The W55MH32Q-based infrared remote gateway represents a significant advancement in bridging legacy device integration challenges within modern smart home ecosystems. The system’s combination of hardware efficiency, comprehensive software capabilities, and open-source accessibility creates a foundation for widespread adoption and continuous improvement.

The technical achievements demonstrate that sophisticated IoT functionality can be implemented using cost-effective hardware while maintaining the reliability and performance standards required for daily use.

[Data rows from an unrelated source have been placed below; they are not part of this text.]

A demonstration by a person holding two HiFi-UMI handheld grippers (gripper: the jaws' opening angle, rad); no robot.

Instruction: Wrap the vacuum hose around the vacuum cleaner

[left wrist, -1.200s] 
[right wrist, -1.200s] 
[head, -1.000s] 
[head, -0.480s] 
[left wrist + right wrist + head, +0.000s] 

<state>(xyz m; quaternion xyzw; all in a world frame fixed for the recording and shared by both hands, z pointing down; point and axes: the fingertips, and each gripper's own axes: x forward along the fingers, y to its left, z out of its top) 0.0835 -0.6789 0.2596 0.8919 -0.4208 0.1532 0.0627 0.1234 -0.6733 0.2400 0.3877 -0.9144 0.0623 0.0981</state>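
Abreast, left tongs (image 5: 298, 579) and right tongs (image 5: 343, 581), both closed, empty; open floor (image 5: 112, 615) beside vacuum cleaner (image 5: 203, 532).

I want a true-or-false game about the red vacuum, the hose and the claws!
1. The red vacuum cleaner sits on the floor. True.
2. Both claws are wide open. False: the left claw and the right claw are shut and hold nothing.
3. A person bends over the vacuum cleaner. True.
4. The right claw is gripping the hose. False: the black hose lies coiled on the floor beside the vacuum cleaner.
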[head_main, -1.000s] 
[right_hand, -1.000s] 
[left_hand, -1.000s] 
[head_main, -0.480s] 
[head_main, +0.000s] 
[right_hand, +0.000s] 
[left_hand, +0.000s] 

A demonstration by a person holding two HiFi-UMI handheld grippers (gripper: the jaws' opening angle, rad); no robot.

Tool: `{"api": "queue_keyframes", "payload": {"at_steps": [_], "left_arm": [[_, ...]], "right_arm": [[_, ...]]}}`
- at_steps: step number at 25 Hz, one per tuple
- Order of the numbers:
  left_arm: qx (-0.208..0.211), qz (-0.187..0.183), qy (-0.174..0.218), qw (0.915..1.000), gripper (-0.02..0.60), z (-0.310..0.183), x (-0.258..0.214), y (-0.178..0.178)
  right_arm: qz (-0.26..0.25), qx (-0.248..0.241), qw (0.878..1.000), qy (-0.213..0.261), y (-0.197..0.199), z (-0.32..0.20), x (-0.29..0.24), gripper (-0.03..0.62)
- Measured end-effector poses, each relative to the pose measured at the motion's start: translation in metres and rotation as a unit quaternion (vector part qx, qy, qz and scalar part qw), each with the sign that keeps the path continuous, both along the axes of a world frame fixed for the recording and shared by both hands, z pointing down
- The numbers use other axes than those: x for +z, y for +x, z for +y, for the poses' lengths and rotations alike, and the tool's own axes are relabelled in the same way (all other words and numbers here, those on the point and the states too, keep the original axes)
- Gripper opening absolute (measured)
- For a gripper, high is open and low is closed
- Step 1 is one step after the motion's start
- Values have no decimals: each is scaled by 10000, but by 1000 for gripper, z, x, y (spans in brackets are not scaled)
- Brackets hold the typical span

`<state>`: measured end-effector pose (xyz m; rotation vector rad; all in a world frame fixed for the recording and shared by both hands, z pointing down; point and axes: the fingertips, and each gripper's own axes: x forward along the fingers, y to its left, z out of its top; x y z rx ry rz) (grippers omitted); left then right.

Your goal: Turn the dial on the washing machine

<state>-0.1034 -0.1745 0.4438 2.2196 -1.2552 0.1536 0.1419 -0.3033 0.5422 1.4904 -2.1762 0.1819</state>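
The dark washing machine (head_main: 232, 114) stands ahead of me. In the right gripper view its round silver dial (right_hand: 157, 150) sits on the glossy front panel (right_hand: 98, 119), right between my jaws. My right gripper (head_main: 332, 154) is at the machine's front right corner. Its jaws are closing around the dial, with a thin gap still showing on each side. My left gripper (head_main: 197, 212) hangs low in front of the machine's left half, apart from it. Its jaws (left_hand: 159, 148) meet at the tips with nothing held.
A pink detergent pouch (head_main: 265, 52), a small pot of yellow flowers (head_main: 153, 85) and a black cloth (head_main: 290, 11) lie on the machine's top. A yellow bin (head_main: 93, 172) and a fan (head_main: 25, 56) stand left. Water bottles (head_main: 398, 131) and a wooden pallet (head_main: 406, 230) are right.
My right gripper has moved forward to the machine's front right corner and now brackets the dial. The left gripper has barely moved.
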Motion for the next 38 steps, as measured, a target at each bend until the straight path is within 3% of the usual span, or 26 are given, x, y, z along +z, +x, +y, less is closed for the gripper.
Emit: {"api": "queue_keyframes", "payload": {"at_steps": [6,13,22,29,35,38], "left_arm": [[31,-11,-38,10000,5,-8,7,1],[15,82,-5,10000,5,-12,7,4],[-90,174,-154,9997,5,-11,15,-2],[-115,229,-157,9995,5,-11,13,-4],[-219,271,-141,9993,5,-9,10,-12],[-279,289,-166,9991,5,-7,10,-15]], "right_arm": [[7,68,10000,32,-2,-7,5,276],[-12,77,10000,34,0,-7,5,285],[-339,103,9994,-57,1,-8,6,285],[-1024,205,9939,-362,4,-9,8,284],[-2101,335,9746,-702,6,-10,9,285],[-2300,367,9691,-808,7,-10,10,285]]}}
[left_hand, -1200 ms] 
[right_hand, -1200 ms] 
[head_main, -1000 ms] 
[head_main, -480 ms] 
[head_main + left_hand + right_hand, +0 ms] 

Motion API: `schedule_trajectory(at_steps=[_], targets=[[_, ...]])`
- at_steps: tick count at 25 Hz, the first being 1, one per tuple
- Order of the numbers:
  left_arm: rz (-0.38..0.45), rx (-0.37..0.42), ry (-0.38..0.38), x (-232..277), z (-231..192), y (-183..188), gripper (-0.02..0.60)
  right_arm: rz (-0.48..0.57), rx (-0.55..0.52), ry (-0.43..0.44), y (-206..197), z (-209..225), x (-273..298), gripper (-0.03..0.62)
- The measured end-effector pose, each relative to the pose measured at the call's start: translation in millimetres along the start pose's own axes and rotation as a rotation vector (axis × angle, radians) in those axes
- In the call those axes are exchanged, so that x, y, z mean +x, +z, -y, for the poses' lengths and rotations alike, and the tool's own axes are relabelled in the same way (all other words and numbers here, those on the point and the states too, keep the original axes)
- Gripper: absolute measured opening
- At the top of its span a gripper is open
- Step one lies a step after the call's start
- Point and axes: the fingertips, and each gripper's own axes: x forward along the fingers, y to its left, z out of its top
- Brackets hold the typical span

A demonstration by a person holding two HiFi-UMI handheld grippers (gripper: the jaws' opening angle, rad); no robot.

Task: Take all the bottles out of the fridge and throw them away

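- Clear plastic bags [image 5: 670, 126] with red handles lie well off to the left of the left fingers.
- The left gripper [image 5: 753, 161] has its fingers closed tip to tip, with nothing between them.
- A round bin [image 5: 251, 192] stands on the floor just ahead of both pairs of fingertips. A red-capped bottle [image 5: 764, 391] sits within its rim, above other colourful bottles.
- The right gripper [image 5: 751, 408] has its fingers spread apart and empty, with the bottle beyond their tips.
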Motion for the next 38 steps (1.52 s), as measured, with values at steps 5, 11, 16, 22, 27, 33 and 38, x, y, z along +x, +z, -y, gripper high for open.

The hardware TCP/IP stack integration ensures low-latency communication essential for responsive user experiences, while the IRext library provides unprecedented device compatibility across manufacturers and regions.

The flexible JSON-based communication protocol enables precise control parameter specification while maintaining simplicity for basic operations. This balance ensures the system can accommodate both simple automation scenarios and complex orchestrated behaviors required for advanced smart home applications.

Looking forward, the project’s scalability and extensibility position it as a platform for broader IoT innovation. The open-source commitment ensures continued evolution through community contributions, while the robust architecture provides a foundation for commercial applications and specialized deployments.

This project ultimately demonstrates that open-source collaboration can address complex interoperability challenges that have historically fragmented smart home ecosystems, creating solutions that benefit users, developers, and manufacturers alike.